In its best-known use, the federal government bought 2,4,5-T to make Agent Orange, the defoliant deployed widely in the Vietnam War. About 11 million gallons of Agent Orange was sprayed on the jungles of Vietnam, Vietnamese citizens and U.S. soldiers.

 

But 2,4,5-T was contaminated. Every batch of it contained 2,3,7,8 tetrachlorodibenzo-para-dioxin. This chemical is also known as 2,3,7,8 TCCD - or, more commonly, as dioxin.

 

Dioxin has been linked to cancer, birth defects, learning disabilities, endometriosis, infertility and suppressed immune functions. The chemical builds up in tissue over time, meaning that even small exposures can accumulate to dangerous levels.

 

In the December lawsuit, filed in Putnam Circuit Court, Calwell explained that much of the dioxin waste from the Monsanto plant made its way into the Kanawha River. Residents are urged not to eat certain fish because they contain unsafe levels of the chemical.

 

But, the lawsuit alleged, Monsanto also was the source of dioxin-contaminated dust. Once airborne, the dust "was carried by prevailing winds over the town of Nitro, surrounding communities and the plaintiffs' homes and businesses," the lawsuit alleged.

 

Residents have sought to have their case declared a class action on behalf of more than 25,000 current or former Nitro residents.

 

No 'big alarm' In May 2004, Calwell hired a contractor to collect dust samples from Nitro homes. He hired a lab to test those samples for dioxin. The contractors tested more than a dozen homes.
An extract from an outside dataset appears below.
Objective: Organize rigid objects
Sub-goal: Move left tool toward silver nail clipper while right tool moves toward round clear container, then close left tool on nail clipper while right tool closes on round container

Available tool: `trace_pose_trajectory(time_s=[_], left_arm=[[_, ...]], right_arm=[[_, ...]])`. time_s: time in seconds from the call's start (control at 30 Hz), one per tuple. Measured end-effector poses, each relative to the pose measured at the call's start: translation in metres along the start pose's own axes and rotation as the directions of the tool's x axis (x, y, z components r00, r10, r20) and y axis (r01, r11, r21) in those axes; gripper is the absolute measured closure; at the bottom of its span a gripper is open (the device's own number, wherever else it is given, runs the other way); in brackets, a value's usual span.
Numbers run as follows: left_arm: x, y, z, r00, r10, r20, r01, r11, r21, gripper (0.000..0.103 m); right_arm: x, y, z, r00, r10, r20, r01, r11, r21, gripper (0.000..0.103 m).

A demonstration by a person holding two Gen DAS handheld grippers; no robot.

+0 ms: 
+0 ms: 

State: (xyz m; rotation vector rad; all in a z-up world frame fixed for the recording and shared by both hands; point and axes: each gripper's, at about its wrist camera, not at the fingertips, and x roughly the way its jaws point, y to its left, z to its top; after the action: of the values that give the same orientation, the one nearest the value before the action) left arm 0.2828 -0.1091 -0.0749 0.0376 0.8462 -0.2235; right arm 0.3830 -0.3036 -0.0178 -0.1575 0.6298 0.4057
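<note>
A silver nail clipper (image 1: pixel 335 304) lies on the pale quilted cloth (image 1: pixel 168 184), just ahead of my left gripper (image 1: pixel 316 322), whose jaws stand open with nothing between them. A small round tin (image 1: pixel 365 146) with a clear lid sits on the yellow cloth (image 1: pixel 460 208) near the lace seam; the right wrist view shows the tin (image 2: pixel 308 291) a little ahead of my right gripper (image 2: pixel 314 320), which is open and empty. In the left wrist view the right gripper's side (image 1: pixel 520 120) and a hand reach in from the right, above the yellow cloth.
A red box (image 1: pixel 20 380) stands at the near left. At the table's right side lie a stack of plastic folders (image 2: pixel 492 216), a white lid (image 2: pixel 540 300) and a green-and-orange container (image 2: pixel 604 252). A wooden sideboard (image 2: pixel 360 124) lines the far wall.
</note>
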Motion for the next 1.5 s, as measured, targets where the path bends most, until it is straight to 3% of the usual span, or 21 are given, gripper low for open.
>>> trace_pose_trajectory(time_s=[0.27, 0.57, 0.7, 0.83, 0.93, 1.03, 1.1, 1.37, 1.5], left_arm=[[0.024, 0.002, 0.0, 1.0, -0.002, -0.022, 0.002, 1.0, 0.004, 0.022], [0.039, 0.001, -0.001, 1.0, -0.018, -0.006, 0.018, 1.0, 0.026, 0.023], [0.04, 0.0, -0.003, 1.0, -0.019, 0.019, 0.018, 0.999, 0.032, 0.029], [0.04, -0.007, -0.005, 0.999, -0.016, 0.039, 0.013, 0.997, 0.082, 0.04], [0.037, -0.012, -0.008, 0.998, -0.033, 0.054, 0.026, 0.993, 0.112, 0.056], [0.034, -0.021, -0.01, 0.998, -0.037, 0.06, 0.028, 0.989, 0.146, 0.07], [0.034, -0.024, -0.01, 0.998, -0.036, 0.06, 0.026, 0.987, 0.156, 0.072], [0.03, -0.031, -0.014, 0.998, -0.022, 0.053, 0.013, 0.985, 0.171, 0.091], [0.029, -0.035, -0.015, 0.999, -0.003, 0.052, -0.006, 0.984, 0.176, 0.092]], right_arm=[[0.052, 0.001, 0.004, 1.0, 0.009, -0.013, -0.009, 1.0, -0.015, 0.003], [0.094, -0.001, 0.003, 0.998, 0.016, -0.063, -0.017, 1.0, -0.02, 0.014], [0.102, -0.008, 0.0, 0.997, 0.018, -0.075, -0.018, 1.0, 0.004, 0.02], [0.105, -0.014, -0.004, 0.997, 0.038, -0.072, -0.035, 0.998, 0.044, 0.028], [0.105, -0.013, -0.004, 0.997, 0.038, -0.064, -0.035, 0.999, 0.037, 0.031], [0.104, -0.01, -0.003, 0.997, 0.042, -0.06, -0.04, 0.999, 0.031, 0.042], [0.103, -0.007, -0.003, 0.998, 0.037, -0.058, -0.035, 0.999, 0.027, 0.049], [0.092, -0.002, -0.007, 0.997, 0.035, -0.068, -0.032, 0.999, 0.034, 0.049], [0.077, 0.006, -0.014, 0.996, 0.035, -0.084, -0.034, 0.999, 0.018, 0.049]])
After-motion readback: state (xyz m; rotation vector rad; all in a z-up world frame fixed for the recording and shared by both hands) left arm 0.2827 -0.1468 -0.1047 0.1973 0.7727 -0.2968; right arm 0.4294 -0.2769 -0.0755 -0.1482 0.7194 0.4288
They found levels of dioxin that ranged from 16 parts per trillion to 1,210 parts per trillion.

 

There are no regulatory standards for dioxin in indoor dust. But the EPA's recommended cancer guideline is 4.3 parts per trillion. The state's cleanup trigger for residential soils is 3.9 parts per trillion.

 

In February, Calwell sent the EPA and the West Virginia Department of Environmental Protection letters about the test results.

 

Randy Sturgeon, an EPA chemical engineer and project manager, said the data did not "raise a big alarm" inside his agency.

 

"We came to the conclusion that it was not a health threat that warranted further investigation on our part," Sturgeon said in mid-June.

 

At the DEP, officials have decided to let federal regulators handle the situation.